Previous computer vision approaches for 3D reconstruction from single
images focused on developing the formulation to extract depth using one
or few of the cues we discussed in the previous section, and can only be
applied to a restricted set of images. Learning-based methods instead
have the potential to learn to extract many cues from images, decide
which cues are more relevant in each case, and combine them to provide
depth estimates. There were a number of early models that applied
learning for recovering 3D scene structure @Saxena2008, @Derek2005 but
in this chapter we will focus on methods using deep learning although
the approaches described here are independent of the particular learning
architecture used.

In the supervised setting we will assume that we have a training set
that contains $N$ images, $\ell^{(i)} [n,m]$, and their associated depth
maps, $z^{(i)} [n,m]$. In this formulation, depth estimation becomes a
pixelwise regression problem. Usually $\mathbf{z}^{(i)}$ and
$\boldsymbol\ell^{(i)}$ are images of the same size. Our goal is to
estimate depth at each pixel, $\hat{z}^{(i)}[n,m]$, from a single image
using a learnable function, $h_\theta$:
$$\hat{\mathbf{z}}^{(i)} = h_\theta \left( \boldsymbol\ell^{(i)} \right)$$
where the parameters $\theta$ are learned by minimizing the loss over a
training set:
$$\theta^* = \mathop{\mathrm{arg\,min}}_{\theta} \frac{1}{N}\sum_{i=1}^N \mathcal{L} \left( \hat{\mathbf{z}}^{(i)}, \mathbf{z}^{(i)} \right)$$

### Collecting Training Data

Coming up with efficient and scalable data collection strategies is
crucial in this task.
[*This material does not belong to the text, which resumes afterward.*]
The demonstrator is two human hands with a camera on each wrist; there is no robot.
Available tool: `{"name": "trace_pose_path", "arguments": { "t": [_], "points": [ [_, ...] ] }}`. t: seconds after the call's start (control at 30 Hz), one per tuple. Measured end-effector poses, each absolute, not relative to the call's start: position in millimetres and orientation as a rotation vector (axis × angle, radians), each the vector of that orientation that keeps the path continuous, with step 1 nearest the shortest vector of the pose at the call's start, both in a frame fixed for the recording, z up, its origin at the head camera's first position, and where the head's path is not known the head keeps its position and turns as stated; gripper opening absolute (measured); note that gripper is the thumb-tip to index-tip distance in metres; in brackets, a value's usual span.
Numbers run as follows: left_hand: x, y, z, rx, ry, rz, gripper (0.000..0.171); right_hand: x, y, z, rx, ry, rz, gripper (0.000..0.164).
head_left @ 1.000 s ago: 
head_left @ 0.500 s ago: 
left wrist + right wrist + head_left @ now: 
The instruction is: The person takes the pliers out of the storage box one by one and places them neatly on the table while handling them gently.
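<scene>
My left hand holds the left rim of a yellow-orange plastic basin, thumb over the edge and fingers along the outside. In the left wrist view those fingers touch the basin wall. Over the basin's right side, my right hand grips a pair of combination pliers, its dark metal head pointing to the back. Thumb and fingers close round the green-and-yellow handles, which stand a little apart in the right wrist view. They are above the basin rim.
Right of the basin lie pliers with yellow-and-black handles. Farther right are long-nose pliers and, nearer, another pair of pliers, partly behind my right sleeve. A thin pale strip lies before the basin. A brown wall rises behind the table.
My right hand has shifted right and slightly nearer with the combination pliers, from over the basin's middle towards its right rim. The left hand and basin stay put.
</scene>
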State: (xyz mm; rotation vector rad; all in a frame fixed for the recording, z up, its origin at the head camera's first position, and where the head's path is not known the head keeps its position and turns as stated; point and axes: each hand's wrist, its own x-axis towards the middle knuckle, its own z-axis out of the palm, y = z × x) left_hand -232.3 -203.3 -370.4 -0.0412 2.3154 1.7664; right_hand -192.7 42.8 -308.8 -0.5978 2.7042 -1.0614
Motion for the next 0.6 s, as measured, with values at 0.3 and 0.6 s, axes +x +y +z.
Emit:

Several methods for supervised learning from
single images differ mostly on how they collect the data. This simplest
data capture method is using a depth sensor such as an RGB-D camera or a
light detection and ranging (LiDAR) device. 

:::{.column-margin}
LiDAR
(Light Detection and Ranging) is a device that calculates distances by
measuring the time taken for emitted light to return after reflecting
off a surface (time of flight). A liDAR produces a range image by
scanning multiple direction. The output is a point cloud.
:::

 Two
examples of datasets are the NYUv2 dataset @SilbermanECCV12, captured
using a handheld Microsoft Kinect sensor while walking indoors, and the
KITTI dataset @Geiger2013, collected from a moving vehicle with a LiDAR
scan.

Other methods consist of using stereo pairs for training @Xian2018 or
multiview geometry methods that provide more accurate 3D estimates.
MegaDepth @MegaDepthLi18 uses scenes captured with multiple cameras to
get good 3D reconstructions using structure from motion techniques. This
allows creating a dataset of images and associated depth maps that can
be used to train depth from single image methods.

### Loss

Once we have a dataset, the next steps consist in using an appropriate
loss to optimize the parameters of the depth estimator. One simple loss
is the L2 loss between the estimated depth, $\hat{\mathbf{z}}$ and the
ground truth depth, $\mathbf{z}$.

$$\mathcal{L} \left( \hat{\mathbf{z}}, \mathbf{z} \right) =  \sum_{n,m} \left( \hat{z}[n,m] - z[n,m] \right) ^2$$
This loss assumes that it is possible to estimate the real depth of each
point, which might not be possible in general due to the scale
ambiguity. Often, depth may only be estimated up to a global scaling
factor. The **scale-invariant loss** addresses this by eliminating the
global scale factor from the calculation:
$$\mathcal{L} \left( \hat{\mathbf{z}}, \mathbf{z} \right) =  \sum_{n,m} \left( \hat{z}[n,m] - z[n,m] - \alpha\right) ^2$$
where $\alpha = \frac{1}{NM} \sum_{n,m} \hat{z}[n,m] - z[n,m]$. This
loss compares the estimated and ground truth depth at each pixel
independently. In order to get a more globally consistent reconstruction
one can also introduce in the loss the depth derivatives, although
ground truth derivatives might be noisy depending on how the depth has
been collected. Optimizing depth reconstruction might over emphasize the
errors for points that large depth values. One way to mitigate this is
to optimize the reconstruction of the log of the depth,
$\log \left( z[n,m] \right)$, or the disparity, which corresponds to the
inverse of the depth, $1/z[n,m]$. A more complete set of losses are
reviewed in @Ranftl2021, @Ranftl2022.

### Architecture

The function, $h_\theta$, is usually implemented with a neural network
as shown in @fig-encoder_decoder_arch_depth. The architecture
illustrated in the figure is a encoder-decoder with skip connections.
The input is an red-green-blue (RGB) image and the output is a depth
map. The architecture shown is very generic and there is nothing
specific to the fact that it will be trained to uniquely estimate depth,
but one could consider adding other constraints such as a preference for
planar shapes, or introducing other structural priors. However, must
current approaches will use a fairly generic architecture and let the
data and the loss decide what the best function is.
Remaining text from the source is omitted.